Assignment
Please transcribe, exactly, the line that contains "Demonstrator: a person" and every line after it to the end of the records, and nothing else.

Record extracts

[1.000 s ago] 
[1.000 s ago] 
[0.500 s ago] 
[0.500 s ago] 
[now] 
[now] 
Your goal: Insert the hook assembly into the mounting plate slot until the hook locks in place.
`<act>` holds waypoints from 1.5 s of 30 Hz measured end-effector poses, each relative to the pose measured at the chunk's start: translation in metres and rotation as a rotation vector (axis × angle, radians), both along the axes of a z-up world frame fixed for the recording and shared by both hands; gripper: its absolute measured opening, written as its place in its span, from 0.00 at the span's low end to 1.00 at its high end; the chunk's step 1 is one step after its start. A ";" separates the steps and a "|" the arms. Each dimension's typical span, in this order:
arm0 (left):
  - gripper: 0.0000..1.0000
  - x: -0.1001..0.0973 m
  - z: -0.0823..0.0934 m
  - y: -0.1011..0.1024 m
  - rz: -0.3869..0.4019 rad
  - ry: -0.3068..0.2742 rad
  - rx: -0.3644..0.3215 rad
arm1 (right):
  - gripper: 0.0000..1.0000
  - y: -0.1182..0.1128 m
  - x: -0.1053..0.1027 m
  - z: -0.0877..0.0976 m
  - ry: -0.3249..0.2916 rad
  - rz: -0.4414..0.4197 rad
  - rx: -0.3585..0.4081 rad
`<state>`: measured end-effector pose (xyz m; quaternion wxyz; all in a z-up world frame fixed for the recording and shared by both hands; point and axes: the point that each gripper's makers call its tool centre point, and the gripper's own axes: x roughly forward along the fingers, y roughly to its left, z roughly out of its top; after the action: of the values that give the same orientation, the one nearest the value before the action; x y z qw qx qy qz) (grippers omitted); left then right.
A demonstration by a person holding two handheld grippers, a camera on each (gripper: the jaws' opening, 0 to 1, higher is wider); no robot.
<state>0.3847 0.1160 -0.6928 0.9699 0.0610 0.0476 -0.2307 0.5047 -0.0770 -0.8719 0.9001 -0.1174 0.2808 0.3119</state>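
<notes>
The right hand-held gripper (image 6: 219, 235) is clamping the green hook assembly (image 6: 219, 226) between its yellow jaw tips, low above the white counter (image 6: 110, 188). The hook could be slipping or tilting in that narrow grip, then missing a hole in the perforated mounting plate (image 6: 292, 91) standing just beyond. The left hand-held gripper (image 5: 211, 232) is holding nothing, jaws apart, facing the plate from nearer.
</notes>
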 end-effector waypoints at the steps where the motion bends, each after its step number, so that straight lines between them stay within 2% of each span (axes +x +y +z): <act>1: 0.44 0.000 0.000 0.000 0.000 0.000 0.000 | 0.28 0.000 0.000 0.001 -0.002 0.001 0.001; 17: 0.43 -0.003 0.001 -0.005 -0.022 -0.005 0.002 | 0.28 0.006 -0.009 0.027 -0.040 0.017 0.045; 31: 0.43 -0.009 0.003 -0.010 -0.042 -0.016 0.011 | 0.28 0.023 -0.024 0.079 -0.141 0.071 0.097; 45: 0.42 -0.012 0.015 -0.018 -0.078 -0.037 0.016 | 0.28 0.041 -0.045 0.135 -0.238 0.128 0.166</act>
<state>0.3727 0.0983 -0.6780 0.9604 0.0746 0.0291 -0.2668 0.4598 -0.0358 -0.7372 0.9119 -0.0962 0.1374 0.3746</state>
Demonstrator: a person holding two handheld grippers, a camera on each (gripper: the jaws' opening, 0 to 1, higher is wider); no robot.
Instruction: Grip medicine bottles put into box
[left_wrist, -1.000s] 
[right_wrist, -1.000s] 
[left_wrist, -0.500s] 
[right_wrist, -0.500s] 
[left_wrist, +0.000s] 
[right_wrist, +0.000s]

Response area
Demonstrator: a person holding two handheld grippers, a camera on each (gripper: the jaws' opening, 0 to 1, higher is wider); no robot.
Instruction: Grip medicine bottles put into box
[left_wrist, -1.000s] 
[right_wrist, -1.000s] 
[left_wrist, -0.500s] 
[right_wrist, -0.500s] 
[left_wrist, +0.000s] 
[right_wrist, +0.000s]

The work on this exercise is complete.